New EKS Access Management and Pod Identity features: a security analysis
The Wiz research team unpacks the security implications of the new EKS access and identity management features and recommends best practices when using them.
On November 26 Amazon introduced EKS Pod Identity feature — a new way for cluster workloads to interact with cloud resources. About three weeks later Amazon presented yet another related feature — EKS access management. The introduction of these two new features closes the Cloud-Cluster authentication and identity loop that used to be a pain point for cloud and K8s operators. In this blog post we inspect the changes from the security perspective and answer the questions such as:
How do they affect existing security controls?
Are there new security pain points the new features introduce?
What are the security best practices when using the new features?

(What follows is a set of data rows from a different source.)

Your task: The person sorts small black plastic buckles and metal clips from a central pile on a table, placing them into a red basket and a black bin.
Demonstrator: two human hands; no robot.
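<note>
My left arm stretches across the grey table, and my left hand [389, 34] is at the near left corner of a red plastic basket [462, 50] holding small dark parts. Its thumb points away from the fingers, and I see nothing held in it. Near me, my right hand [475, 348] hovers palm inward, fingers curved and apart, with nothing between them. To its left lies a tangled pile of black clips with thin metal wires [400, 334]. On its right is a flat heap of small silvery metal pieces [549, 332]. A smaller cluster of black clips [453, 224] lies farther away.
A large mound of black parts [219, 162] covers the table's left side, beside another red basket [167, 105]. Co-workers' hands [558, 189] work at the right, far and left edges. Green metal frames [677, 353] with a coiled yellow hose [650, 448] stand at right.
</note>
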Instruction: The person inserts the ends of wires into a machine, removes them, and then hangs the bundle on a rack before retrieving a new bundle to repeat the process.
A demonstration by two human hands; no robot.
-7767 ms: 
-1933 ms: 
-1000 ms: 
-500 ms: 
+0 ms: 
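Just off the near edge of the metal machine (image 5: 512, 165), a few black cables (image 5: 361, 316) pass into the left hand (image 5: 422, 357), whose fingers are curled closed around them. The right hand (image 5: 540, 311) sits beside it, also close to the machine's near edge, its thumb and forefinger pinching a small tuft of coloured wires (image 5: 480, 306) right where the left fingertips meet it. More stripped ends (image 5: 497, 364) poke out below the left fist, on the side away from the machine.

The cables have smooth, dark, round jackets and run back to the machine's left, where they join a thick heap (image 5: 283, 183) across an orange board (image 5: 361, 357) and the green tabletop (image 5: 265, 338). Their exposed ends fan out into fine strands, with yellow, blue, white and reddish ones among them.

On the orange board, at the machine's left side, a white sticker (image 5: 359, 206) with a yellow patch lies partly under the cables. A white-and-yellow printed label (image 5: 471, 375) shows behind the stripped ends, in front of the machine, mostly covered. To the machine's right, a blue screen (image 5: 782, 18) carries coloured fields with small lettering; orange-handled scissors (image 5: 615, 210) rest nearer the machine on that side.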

Overview of the new features
Introduction
In the next two sections we dive deeper into the implementation. Here we introduce the features on a higher level. In the cloud-to-cluster direction, EKS cluster access management is a new way for IAM users and IAM roles to connect to and manage the EKS clusters and resources via EKS API. This includes two new entities — “access entries” and “access policies”, which control AWS principals' access and permissions inside the EKS cluster respectively. In the cluster-to-cloud direction, EKS pod identity adds an alternative to an existing but somewhat rigid IRSA (IAM Roles for Service Accounts) solution.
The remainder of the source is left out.